Simply cut the leg or arm off the garment, stuff with filling, and tie the ends closed with a knot (or sew shut), and you’ve got the easiest draft dodger ever made. Some of the cutest ones I’ve seen have been made from crazy striped tights, another perfect holiday gift for the kids to make!

Further Information

If you’ve been bitten by the draft dodger bug, there are all sorts of ways to be creative. Check out these patterns and ideas:


  1. you can also use pantyhose before inserting into the sewn tube. if you have pets that chew everything,please make sure the filler is pet friendly—rice may be the best option–instead of tiny pebbles.

  2. For interior,bedroom doors or others, I use the tube insulation that is sold for pipes. (1/2″) All you have to do is prey the tube open (where it is scored) and make sure you have the correct length to match the bottom of the door. Slide the opened tube onto bottom of the door..and your done!!Costs less than $1.00 for 2 doors.

  3. In making a few door draft dodgers I would like to know the most effective filler. Rice or beans don’t seem like they would be good insulators

  4. I have made draft dodgers and filled them with rice. The rice granules are small and assists the draft dodger to fit in all the crevices and cracks. It does the job.

  5. We made 4 draft dodgers for a 48″ sliding glass deck door and side panels. For the doors we found 15″ was the best fabric width to stand from the floor and cover all seams. For the side panels 16″ was a better size. We alternated rice and shredded foam when filling. Rice was 50# for $16 at Costco; there is 20#’ish left over. Foam was $6 per bag at the fabric store (we used two). The family room is cozier already!

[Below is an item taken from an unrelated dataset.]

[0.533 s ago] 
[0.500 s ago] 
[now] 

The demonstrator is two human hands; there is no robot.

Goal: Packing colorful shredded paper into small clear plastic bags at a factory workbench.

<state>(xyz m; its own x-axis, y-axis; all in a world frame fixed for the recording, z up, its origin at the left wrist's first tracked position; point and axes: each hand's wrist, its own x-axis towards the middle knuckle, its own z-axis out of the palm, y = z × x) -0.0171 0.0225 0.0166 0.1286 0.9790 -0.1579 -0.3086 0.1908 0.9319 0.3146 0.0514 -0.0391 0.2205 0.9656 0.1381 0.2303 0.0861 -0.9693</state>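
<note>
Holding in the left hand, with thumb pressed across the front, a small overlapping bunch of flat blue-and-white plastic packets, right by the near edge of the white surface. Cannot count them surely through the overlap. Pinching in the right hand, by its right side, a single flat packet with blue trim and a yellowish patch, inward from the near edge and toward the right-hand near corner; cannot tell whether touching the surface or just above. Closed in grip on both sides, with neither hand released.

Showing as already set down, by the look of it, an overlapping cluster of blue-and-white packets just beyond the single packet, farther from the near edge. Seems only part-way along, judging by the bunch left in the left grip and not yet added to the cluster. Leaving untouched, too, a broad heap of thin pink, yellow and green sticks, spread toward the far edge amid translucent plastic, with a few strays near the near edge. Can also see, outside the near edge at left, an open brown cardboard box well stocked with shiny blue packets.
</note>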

  6. I’m using Martha’s instructions and she uses paper kitty litter for filler. I don’t feel like spending big bucks on it though for one draft dodger. You mentioned unscented kitty litter. I have three cats so I have standard litter. Does anyone know if they will be attracted to it and leave a little gift for me? Thanks.

  7. I live in an area where, when wet, mice seem to find a way into the basement and migrate toward the heat. I’m a bit leery of using rice or any other “food”. What other weighted suggestions do you have?

  8. I really don’t want to spend food money on this – what I do have is huge bales of pine chips for rabbit litter/bedding. Can I use those?

  9. For the effort required to make a draft dodger you could just fix the door seal. Then you dont have to worry about any of the above. Not to mention, you dont have to move the draft dodger every time you open the door. My suggested filling would be shot. Small steel balls. They are heavy and they wont attract anything. And they pass right through mammals without harm.

  10. In a pinch, I’ve used old bath towels and hand stitched (tacked) together then used clear packing tape. It works and when you are done with them for the season you can take the tape off and the stitching, wash and put away for the next season or cleaning rags or what ever you were keeping them for. I usually used in front of doors that were kept closed most of the time, but still needed to keep the cold out.